Está en la página 1de 1

La clase de la perdición

El reloj apremiaba, la clase había comenzado y yo apenas estaba viniendo del maldito
examen de la materia de las 8; para completar mi mala suerte, abro la puerta del salón y
de repente se apodera de mí un ataque de tos, haciendo que todas las cabezas dejaran
de fijarse en el pizarrón y se voltearán a ver mi penoso desfile desde la puerta hasta la
silla, y para dejarlo claro, digo penoso desfile por mi cara de aburrimiento y todas las
cosas que debo cargar.

No todo tenía que salir tan mal, por lo menos un compañero tuvo la dignidad de
guardarme un puesto en el centro de la segunda fila de sillas, lo cual me parece bien,
pues siempre he creído que entre más cerca se esté al tablero mucho mejor. No pude
esconder mi cara de abatimiento, cansancio y rabia por lo difícil que había estado el
examen de las dos horas anteriores, como consuelo, le conté mis penas al compañero
que tenía al lado, pero el troglodita ese comenzó a burlarse en voz baja de mí con la
complicidad de la niña que tenía al lado, que para colmo de males, me conocía y había
escuchado mi confesión.

Luego de soportar las risas de mis queridos detractores, decidí prestarle atención al
profesor que tenía al frente, así que tomé mi pose característica de poner atención:
codos apoyados en la mesa, manos en la cara, mirada seria y la espalda ligeramente
inclinada con respecto a los muslos. A medida que avanzaba su explicación, mi postura
iba tomando variaciones como por ejemplo adoptar una cara de asombro y comenzar a
mover mis pies de manera ansiosa, variaciones que se debían principalmente a que no
entendía un comino de todos los caracteres que iban apareciendo como por arte de
magia en el tablero y como si fuera poco, estaba quedándome atrasada, pues por
intentar entender esos jeroglíficos estaba dejando de copiar.

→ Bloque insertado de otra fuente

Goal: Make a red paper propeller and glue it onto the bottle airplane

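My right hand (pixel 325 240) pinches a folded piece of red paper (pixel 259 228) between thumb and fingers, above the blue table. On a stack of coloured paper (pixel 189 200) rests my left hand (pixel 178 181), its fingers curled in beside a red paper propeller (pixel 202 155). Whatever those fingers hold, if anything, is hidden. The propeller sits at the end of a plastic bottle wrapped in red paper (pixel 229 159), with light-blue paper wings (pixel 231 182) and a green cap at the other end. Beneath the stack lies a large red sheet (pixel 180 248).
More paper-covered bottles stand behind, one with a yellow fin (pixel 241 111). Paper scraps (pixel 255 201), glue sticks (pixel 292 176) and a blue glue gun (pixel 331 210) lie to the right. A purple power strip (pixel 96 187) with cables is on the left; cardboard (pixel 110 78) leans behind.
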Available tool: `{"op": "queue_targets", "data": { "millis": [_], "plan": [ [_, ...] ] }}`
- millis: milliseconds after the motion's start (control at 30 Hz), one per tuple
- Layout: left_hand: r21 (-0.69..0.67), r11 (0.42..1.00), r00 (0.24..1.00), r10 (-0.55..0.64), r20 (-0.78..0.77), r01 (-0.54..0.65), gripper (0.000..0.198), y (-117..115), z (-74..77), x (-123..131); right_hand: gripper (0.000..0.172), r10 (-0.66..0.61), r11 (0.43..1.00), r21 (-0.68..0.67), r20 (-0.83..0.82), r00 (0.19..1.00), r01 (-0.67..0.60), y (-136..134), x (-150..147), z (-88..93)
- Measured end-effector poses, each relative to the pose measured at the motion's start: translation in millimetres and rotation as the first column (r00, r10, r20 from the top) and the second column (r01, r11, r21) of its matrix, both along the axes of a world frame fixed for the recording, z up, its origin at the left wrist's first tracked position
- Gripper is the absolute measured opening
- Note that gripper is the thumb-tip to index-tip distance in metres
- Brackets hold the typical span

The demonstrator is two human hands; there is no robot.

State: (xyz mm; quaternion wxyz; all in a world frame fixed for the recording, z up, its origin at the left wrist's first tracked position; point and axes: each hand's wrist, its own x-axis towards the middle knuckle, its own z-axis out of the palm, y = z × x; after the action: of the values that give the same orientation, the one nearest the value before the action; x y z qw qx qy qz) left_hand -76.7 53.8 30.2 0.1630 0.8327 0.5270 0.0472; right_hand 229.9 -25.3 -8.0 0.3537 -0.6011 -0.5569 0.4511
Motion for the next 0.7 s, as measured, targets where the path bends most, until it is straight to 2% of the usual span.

Cuando pensaba que ya todo estaba en mi contra, vi que me equivocaba, pues aún
faltaba algo por pegarme su puñalada, si, el bendito estómago. Aquella hambre tan
inoportuna no daba espera, saqué a manera de ninja profesional un sándwich de mi
bolso y fui comiéndolo de poco cada vez que el profesor me daba la espalda, hasta que
gracias al Señor, pude terminarlo. Tener la barriga llena, no fue el remedio suficiente
para olvidar todo lo que había pasado, y decidí ponerme a discutir con mi compañero,
ya que éste, tenía planeado hacer algo que desde mi punto de vista era una completa
ridiculez: bailar disfrazado, ¿a qué clase de tontos se les ocurre eso?

Por fin se hizo justicia y la suerte se puso de mi lado, el reloj marcó las 11:15 y la clase
terminó. ¡Si, me escucharon bien, se acabó a las 11:15!, recogí todo como ameritaba el
asunto, me despedí toscamente como de costumbre, y salí a buscar aires nuevos.